Look below for the line that has "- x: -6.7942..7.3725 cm". Set down the lines from there through the line that has "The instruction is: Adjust", exactly as written.

── Dataset content ──

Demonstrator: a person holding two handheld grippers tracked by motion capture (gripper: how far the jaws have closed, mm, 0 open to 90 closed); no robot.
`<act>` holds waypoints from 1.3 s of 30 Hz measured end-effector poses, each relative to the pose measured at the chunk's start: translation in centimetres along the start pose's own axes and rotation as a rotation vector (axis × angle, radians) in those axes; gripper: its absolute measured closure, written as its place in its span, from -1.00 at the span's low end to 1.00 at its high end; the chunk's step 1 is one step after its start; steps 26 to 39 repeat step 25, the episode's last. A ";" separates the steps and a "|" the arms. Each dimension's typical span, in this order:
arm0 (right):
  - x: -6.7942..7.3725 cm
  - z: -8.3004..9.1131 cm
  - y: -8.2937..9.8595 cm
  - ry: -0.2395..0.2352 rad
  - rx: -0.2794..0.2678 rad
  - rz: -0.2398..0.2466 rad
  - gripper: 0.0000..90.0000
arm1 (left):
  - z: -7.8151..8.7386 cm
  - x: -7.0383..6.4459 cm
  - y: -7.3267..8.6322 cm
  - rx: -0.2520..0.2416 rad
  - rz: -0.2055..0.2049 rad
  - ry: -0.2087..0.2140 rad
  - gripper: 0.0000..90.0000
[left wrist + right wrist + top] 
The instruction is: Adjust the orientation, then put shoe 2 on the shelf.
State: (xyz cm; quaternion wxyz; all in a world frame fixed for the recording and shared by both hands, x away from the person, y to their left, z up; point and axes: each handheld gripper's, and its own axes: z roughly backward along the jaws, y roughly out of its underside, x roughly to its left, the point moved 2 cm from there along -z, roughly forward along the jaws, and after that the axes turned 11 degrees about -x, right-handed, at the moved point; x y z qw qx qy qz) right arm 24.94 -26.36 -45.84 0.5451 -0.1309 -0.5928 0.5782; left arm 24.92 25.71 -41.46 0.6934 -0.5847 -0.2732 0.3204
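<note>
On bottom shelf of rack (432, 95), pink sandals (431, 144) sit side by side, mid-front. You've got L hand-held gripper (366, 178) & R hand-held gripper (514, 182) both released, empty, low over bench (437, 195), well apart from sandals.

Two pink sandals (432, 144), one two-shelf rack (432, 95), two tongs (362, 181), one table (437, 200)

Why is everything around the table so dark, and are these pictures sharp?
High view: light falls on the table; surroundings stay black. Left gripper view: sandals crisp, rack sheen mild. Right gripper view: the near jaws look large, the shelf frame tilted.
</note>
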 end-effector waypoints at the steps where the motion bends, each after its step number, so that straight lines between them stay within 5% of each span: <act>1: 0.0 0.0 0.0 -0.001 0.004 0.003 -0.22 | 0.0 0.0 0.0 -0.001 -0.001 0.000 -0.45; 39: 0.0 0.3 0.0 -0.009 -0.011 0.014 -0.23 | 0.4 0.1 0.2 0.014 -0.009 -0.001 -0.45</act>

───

● **Output below**:
  - x: -6.7942..7.3725 cm
  - z: -8.3004..9.1131 cm
  - y: -8.2937..9.8595 cm
  - ry: -0.2395..0.2352 rad
  - rx: -0.2794..0.2678 rad
  - rz: -0.2398..0.2466 rad
  - gripper: 0.0000..90.0000
arm1 (left):
  - z: -7.8151..8.7386 cm
  - x: -7.0383..6.4459 cm
  - y: -7.3267..8.6322 cm
  - rx: -0.2520..0.2416 rad
  - rz: -0.2055..0.2049 rad
  - ry: -0.2087..0.2140 rad
  - gripper: 0.0000..90.0000
[left wrist + right wrist + top] 
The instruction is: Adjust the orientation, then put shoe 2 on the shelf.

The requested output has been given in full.